EXERCISE DATA:
__________________________________________________
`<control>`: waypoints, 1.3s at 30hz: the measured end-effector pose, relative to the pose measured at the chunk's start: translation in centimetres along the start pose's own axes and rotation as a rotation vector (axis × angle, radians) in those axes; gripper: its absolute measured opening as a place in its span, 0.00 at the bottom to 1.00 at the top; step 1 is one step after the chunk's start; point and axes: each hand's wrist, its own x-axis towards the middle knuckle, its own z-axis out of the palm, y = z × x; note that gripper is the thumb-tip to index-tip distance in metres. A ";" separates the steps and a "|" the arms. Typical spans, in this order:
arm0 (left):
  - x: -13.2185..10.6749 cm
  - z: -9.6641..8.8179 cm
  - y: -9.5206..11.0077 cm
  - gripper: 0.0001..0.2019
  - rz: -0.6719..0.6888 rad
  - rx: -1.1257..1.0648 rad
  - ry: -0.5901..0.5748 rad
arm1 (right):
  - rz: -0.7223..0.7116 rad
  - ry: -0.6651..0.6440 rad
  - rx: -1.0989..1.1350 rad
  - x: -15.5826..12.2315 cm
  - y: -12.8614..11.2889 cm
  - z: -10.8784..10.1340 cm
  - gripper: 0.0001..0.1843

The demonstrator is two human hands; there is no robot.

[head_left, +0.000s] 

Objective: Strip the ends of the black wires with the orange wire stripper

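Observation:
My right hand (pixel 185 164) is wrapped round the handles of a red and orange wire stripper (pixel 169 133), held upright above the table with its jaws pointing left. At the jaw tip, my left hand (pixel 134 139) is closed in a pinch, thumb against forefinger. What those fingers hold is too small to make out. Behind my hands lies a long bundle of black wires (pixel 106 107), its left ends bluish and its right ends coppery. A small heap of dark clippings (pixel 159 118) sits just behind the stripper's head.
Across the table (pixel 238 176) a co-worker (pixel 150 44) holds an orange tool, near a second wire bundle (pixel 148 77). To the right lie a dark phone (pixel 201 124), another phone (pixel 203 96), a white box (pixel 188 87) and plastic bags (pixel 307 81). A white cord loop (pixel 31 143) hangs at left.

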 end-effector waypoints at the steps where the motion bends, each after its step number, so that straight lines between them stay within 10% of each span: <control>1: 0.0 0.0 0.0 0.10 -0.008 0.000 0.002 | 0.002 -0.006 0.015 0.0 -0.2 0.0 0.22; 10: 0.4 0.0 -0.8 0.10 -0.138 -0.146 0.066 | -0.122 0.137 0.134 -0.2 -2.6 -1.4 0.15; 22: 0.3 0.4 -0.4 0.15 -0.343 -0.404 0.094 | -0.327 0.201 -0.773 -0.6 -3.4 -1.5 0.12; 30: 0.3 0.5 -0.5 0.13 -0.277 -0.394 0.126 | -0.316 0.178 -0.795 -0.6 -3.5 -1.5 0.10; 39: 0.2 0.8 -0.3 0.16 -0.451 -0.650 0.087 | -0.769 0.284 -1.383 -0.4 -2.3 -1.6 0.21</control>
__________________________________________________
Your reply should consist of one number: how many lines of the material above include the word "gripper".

OUTPUT OF THE TASK:
3